Task requirements ::
Repeat the data exactly as given below, dropping every picture.

(Extracted data entries)

● ● ● ●

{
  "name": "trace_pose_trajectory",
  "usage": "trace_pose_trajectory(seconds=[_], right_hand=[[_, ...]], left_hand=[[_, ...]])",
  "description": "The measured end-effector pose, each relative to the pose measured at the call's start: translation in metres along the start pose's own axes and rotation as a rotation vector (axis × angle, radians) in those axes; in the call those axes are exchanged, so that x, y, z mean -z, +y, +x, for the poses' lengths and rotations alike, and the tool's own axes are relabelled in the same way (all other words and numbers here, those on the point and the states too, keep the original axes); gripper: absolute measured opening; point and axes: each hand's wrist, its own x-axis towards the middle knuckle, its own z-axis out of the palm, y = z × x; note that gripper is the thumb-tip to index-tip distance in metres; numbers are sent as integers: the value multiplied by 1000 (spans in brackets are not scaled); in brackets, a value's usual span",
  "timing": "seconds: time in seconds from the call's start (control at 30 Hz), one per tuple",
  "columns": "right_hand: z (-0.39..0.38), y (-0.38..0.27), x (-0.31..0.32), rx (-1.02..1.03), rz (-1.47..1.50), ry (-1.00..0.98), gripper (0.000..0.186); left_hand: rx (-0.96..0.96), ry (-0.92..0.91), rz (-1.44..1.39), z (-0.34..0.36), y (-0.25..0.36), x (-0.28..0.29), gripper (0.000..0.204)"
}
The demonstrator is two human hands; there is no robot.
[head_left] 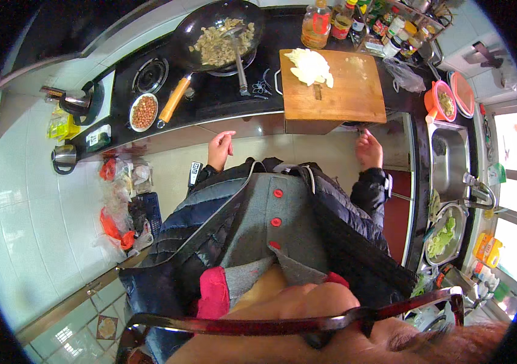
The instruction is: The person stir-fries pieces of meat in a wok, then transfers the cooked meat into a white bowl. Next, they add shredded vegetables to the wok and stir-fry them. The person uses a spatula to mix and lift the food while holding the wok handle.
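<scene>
My left hand [221,150] hangs in front of the counter's front edge, below the wok handle, with its fingers loosely bent and nothing seen in them. Just below the right front corner of the wooden cutting board [337,106] is my right hand [369,150], its fingers curled in. A small dark shape shows by its fingertips; whether I grip it is unclear. Pale sliced pieces [310,67] lie heaped on the board's left half. On the stove, a black wok [184,45] holds cooked brownish pieces [215,42], with a metal spatula [239,67] resting in it.
Left of the wok handle [175,100] stands a bowl of peanuts [144,112]. An oil bottle [317,25] and a rack of seasoning jars [401,30] line the back. At right are a pink bowl [437,109], a sink [449,164] and a basin of green leaves [445,233].
</scene>
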Motion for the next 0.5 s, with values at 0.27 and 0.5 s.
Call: trace_pose_trajectory(seconds=[0.27, 0.5], right_hand=[[-26, -66, 92, 138, 236, 88, 11], [-5, -69, 131, 150, 233, 68, 10]], left_hand=[[-26, 46, 23, -17, 17, -54, 25], [-64, 91, 90, -20, 34, -64, 24]])
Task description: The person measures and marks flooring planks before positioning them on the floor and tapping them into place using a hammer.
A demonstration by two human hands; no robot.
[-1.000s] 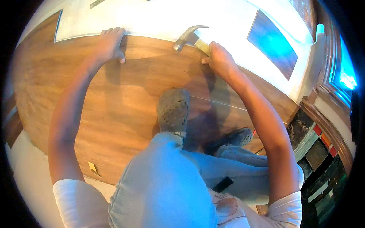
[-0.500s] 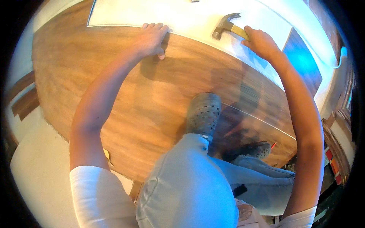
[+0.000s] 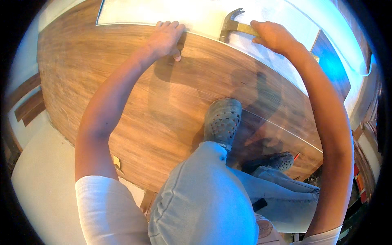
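Note:
My left hand (image 3: 165, 37) lies flat, fingers spread, on the far edge of the wood-look floor planks (image 3: 122, 90), where they meet the white underlay (image 3: 196, 14). My right hand (image 3: 272, 36) grips the yellowish handle of a claw hammer (image 3: 230, 24). The steel head of the hammer sits just above the plank edge, a short way right of my left hand. I am crouched, with my grey perforated shoe (image 3: 222, 120) planted on the planks and my jeans-clad knee (image 3: 200, 196) low in the view.
A second shoe (image 3: 271, 161) rests behind on the planks at right. Loose brown plank pieces (image 3: 28, 104) lie at the left on pale floor. A small yellowish spacer (image 3: 117, 162) sits by the near plank edge. A blue-lit panel (image 3: 330, 65) lies at upper right.
The view has shifted so both hands appear further right. My left hand stays on the plank edge. The hammer head has stayed close to the plank edge.

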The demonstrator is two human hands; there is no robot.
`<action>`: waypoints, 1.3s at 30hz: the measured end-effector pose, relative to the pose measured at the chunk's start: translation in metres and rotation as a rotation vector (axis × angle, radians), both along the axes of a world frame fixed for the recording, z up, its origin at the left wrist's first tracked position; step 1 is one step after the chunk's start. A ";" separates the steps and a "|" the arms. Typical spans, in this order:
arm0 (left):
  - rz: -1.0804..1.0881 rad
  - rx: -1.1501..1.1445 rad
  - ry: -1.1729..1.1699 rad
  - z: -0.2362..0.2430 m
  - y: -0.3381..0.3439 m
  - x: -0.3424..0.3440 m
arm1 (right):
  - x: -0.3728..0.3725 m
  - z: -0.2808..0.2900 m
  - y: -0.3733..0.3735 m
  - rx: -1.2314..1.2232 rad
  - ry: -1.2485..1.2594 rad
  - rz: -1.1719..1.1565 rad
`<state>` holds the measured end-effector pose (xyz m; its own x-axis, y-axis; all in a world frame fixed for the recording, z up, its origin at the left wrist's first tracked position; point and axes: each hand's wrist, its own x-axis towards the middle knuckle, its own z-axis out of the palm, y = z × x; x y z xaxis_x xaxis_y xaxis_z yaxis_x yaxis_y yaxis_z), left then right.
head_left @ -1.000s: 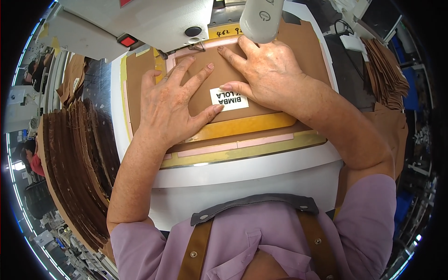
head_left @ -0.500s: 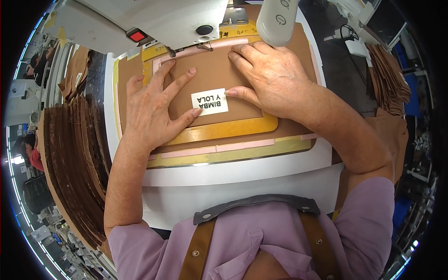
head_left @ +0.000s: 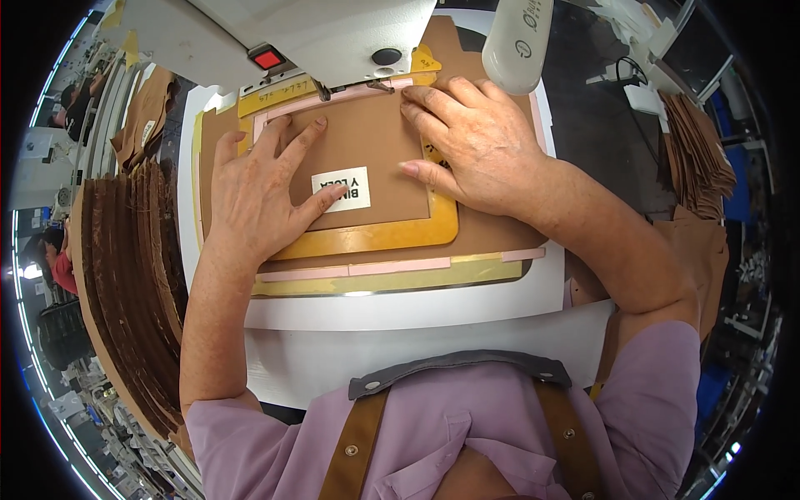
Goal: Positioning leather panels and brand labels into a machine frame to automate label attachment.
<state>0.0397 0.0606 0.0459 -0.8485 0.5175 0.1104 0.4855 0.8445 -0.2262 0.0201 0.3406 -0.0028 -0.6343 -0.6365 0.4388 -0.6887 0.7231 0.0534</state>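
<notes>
A brown panel [head_left: 375, 142] lies flat within a yellow template frame [head_left: 367, 237], beneath the head of a white sewing machine [head_left: 333, 37]. On the panel sits a small white label [head_left: 358, 200] with dark print. My left hand [head_left: 258, 187] rests with fingers spread on the panel's left part, its thumb over the label. My right hand [head_left: 483, 146] presses down at the right side of the frame, fingers stretched toward the machine's presser foot [head_left: 379, 87], thumb out over the panel. Neither hand grips anything.
Thick stacks of brown pieces [head_left: 133, 275] stand at the left. More brown pieces [head_left: 696, 150] are piled at the right, beside a cable and white box [head_left: 643, 98]. A white rounded device [head_left: 517, 46] overhangs the work. White sheets [head_left: 417, 312] lie under the template.
The panel, frame and label have slid to the left under the machine head, with both hands staying flat on them. The left thumb now covers more of the label; the right thumb is off it.
</notes>
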 end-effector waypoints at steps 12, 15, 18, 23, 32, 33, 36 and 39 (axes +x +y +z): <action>-0.376 0.385 -0.097 -0.032 0.038 -0.030 | 0.007 0.006 -0.004 -0.016 -0.051 0.001; -0.373 0.405 -0.097 -0.035 0.040 -0.031 | 0.011 0.015 -0.002 0.004 -0.092 -0.001; -0.359 0.386 -0.111 -0.030 0.042 -0.030 | 0.017 0.019 0.002 0.019 -0.138 0.020; -0.353 0.354 -0.089 -0.032 0.038 -0.031 | 0.033 0.024 0.004 -0.073 -0.138 0.187; -0.352 0.376 -0.132 -0.039 0.036 -0.032 | 0.035 0.023 0.002 -0.129 -0.168 0.349; -0.348 0.380 -0.134 -0.039 0.036 -0.032 | 0.036 0.024 0.003 -0.100 -0.164 0.382; -0.349 0.389 -0.157 -0.038 0.036 -0.030 | 0.041 0.027 0.004 -0.059 -0.205 0.426; -0.365 0.380 -0.139 -0.039 0.032 -0.029 | 0.045 0.019 0.001 -0.076 -0.239 0.434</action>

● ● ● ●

Result of the exercise ::
{
  "name": "trace_pose_trajectory",
  "usage": "trace_pose_trajectory(seconds=[_], right_hand=[[_, ...]], left_hand=[[_, ...]])",
  "description": "The measured end-effector pose, each relative to the pose measured at the call's start: translation in metres along the start pose's own axes and rotation as a rotation vector (axis × angle, radians) in those axes; in the call those axes are exchanged, so that x, y, z mean -z, +y, +x, for the poses' lengths and rotations alike, and the tool's own axes are relabelled in the same way (all other words and numbers here, those on the point and the states too, keep the original axes); gripper: absolute measured opening; point and axes: each hand's wrist, its own x-axis towards the middle knuckle, its own z-axis out of the palm, y = z × x; note that gripper is the thumb-tip to index-tip distance in metres; numbers are sent as integers: the value multiplied by 1000 (spans in brackets are not scaled); in brackets, a value's usual span",
  "timing": "seconds: time in seconds from the call's start (control at 30 Hz), one per tuple",
  "columns": "right_hand: z (-0.39..0.38), y (-0.38..0.27), x (-0.31..0.32), rx (-1.02..1.03), rz (-1.47..1.50), ry (-1.00..0.98), gripper (0.000..0.186); left_hand: rx (-0.96..0.96), ry (-0.92..0.91), rz (-1.44..1.39), z (-0.34..0.36), y (-0.25..0.36), x (-0.28..0.29), gripper (0.000..0.204)"
}
The demonstrator is two human hands; there is no robot.
[head_left] 
The instruction is: The person stir-fries pieces of meat in a wok, then transfers the cooked meat into a white bowl. Next, they add shredded vegetables to the wok and stir-fry them. The person uses a spatula to mix and lift the food while holding the wok handle.
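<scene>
My left hand [221,150] hangs in front of the counter's front edge, below the wok handle, with its fingers loosely bent and nothing seen in them. Just below the right front corner of the wooden cutting board [337,106] is my right hand [369,150], its fingers curled in. A small dark shape shows by its fingertips; whether I grip it is unclear. Pale sliced pieces [310,67] lie heaped on the board's left half. On the stove, a black wok [184,45] holds cooked brownish pieces [215,42], with a metal spatula [239,67] resting in it.
Left of the wok handle [175,100] stands a bowl of peanuts [144,112]. An oil bottle [317,25] and a rack of seasoning jars [401,30] line the back. At right are a pink bowl [437,109], a sink [449,164] and a basin of green leaves [445,233].
</scene>
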Motion for the next 0.5 s, with values at 0.27 and 0.5 s.
Call: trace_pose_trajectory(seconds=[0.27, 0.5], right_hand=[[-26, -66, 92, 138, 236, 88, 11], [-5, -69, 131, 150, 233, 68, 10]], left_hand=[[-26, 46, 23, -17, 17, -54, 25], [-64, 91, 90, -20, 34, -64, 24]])
Task description: The person measures and marks flooring planks before positioning them on the floor and tapping them into place using a hammer.
A demonstration by two human hands; no robot.
[-1.000s] 
[-0.500s] 
[+0.000s] 
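Note:
My left hand (image 3: 165, 37) lies flat, fingers spread, on the far edge of the wood-look floor planks (image 3: 122, 90), where they meet the white underlay (image 3: 196, 14). My right hand (image 3: 272, 36) grips the yellowish handle of a claw hammer (image 3: 230, 24). The steel head of the hammer sits just above the plank edge, a short way right of my left hand. I am crouched, with my grey perforated shoe (image 3: 222, 120) planted on the planks and my jeans-clad knee (image 3: 200, 196) low in the view.
A second shoe (image 3: 271, 161) rests behind on the planks at right. Loose brown plank pieces (image 3: 28, 104) lie at the left on pale floor. A small yellowish spacer (image 3: 117, 162) sits by the near plank edge. A blue-lit panel (image 3: 330, 65) lies at upper right.
The view has shifted so both hands appear further right. My left hand stays on the plank edge. The hammer head has stayed close to the plank edge.
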
The demonstrator is two human hands; there is no robot.
`<action>`: waypoints, 1.3s at 30hz: the measured end-effector pose, relative to the pose measured at the chunk's start: translation in metres and rotation as a rotation vector (axis × angle, radians), both along the axes of a world frame fixed for the recording, z up, its origin at the left wrist's first tracked position; step 1 is one step after the chunk's start. A ";" separates the steps and a "|" the arms. Typical spans, in this order:
arm0 (left):
  - rz: -1.0804..1.0881 rad
  - rx: -1.1501..1.1445 rad
  - ry: -1.1729..1.1699 rad
  - z: -0.2362..0.2430 m
  - y: -0.3381..0.3439 m
  - x: -0.3424..0.3440 m
arm1 (right):
  - x: -0.3728..0.3725 m
  - z: -0.2808..0.2900 m
  - y: -0.3733..0.3735 m
  - rx: -1.2314..1.2232 rad
  - ry: -1.2485..1.2594 rad
  - rz: -1.1719..1.1565 rad
`<state>` holds the measured end-effector pose (xyz m; its own x-axis, y-axis; all in a world frame fixed for the recording, z up, its origin at the left wrist's first tracked position; point and axes: each hand's wrist, its own x-axis towards the middle knuckle, its own z-axis out of the palm, y = z × x; x y z xaxis_x xaxis_y xaxis_z yaxis_x yaxis_y yaxis_z), left then right.
head_left @ -1.000s: 
head_left @ -0.500s: 
head_left @ +0.000s: 
Goal: Positioning leather panels and brand labels into a machine frame to automate label attachment.
<state>0.0397 0.0606 0.0459 -0.8485 0.5175 0.1104 0.4855 0.8445 -0.2262 0.0201 0.3406 -0.0028 -0.6343 -0.6365 0.4388 -0.6887 0.7231 0.0534</state>
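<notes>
A brown panel [head_left: 375, 142] lies flat within a yellow template frame [head_left: 367, 237], beneath the head of a white sewing machine [head_left: 333, 37]. On the panel sits a small white label [head_left: 358, 200] with dark print. My left hand [head_left: 258, 187] rests with fingers spread on the panel's left part, its thumb over the label. My right hand [head_left: 483, 146] presses down at the right side of the frame, fingers stretched toward the machine's presser foot [head_left: 379, 87], thumb out over the panel. Neither hand grips anything.
Thick stacks of brown pieces [head_left: 133, 275] stand at the left. More brown pieces [head_left: 696, 150] are piled at the right, beside a cable and white box [head_left: 643, 98]. A white rounded device [head_left: 517, 46] overhangs the work. White sheets [head_left: 417, 312] lie under the template.
The panel, frame and label have slid to the left under the machine head, with both hands staying flat on them. The left thumb now covers more of the label; the right thumb is off it.
</notes>
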 end-effector waypoints at steps 12, 15, 18, 23, 32, 33, 36 and 39 (axes +x +y +z): <action>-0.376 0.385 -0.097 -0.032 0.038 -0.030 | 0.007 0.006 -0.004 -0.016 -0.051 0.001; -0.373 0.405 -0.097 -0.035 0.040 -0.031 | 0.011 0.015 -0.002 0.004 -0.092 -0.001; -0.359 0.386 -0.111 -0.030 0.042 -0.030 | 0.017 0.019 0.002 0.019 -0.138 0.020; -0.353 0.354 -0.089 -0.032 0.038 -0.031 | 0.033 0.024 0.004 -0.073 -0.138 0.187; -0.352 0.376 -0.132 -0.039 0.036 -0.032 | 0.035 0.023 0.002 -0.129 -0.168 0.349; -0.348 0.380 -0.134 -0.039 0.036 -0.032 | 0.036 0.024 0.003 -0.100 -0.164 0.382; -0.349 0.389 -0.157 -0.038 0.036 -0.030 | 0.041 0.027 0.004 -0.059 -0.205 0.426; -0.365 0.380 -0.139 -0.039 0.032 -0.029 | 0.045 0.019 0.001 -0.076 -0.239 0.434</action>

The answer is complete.